◆ Exercise instructions
Please repeat the lines below, exactly and only, from the one that holds "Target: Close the" through the one that holds "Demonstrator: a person".

◆ Provided data
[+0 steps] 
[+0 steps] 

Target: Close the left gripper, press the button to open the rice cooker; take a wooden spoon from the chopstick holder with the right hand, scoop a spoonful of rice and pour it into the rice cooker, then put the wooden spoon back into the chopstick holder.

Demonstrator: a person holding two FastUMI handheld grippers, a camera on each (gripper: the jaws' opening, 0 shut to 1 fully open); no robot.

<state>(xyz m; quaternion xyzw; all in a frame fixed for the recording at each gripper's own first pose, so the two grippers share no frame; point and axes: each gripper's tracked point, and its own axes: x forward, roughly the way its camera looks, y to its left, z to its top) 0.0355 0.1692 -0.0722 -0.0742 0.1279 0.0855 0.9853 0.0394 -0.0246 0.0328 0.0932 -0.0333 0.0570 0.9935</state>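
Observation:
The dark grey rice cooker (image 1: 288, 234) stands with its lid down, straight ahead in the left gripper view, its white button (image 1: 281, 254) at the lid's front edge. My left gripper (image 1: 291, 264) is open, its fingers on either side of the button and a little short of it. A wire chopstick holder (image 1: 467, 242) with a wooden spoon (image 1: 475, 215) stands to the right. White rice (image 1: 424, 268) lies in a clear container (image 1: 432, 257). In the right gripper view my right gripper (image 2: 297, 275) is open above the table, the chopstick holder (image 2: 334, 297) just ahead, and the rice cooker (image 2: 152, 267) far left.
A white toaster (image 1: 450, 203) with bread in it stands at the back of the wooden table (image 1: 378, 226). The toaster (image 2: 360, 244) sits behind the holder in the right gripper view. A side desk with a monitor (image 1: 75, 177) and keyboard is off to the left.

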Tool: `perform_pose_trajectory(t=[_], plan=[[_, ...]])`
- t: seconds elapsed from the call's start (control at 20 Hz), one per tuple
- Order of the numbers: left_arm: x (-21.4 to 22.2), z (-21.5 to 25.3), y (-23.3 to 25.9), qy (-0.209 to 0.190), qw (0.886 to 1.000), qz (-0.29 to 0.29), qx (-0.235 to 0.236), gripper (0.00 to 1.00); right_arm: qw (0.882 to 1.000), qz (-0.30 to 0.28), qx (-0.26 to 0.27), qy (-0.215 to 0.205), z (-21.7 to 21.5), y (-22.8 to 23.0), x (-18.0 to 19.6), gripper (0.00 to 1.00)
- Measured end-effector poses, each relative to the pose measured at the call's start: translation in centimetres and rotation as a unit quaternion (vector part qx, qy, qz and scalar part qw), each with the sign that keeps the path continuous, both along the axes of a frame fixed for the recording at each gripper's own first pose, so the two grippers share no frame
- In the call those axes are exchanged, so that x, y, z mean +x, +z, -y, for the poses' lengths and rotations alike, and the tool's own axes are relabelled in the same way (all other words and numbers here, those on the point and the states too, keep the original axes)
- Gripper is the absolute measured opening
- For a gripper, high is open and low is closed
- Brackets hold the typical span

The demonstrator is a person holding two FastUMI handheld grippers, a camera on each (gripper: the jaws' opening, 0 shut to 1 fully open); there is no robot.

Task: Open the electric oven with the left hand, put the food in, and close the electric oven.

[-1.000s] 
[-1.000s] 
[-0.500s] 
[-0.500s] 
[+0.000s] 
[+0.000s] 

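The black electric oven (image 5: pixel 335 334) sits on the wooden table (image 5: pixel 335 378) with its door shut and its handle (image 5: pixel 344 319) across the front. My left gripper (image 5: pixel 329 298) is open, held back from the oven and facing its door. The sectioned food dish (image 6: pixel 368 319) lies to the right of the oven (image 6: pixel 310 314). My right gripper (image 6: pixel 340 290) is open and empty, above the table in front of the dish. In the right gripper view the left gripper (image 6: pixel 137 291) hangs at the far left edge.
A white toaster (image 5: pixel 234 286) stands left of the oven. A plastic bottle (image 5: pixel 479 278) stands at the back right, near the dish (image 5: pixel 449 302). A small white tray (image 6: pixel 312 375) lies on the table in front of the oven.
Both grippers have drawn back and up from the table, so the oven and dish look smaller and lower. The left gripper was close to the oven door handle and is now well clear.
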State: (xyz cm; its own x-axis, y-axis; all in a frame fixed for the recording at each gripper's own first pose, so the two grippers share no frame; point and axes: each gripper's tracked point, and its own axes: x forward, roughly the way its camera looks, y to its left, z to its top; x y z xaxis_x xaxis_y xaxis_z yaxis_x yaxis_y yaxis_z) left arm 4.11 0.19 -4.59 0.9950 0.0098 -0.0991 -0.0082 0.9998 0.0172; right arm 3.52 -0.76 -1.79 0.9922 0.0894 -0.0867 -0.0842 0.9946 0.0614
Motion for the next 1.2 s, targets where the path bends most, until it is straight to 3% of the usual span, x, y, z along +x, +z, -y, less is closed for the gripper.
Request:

◆ Finished exercise
Target: Close the left gripper, press the button to open the rice cooker; take a wooden spoon from the chopstick holder with the right hand, scoop a spoonful of rice and pour it into the rice cooker, then put the wooden spoon back into the chopstick holder.

Demonstrator: a person holding two FastUMI handheld grippers, a camera on each (gripper: the jaws' opening, 0 shut to 1 fully open); no robot.

The exercise is done, with nothing more to add.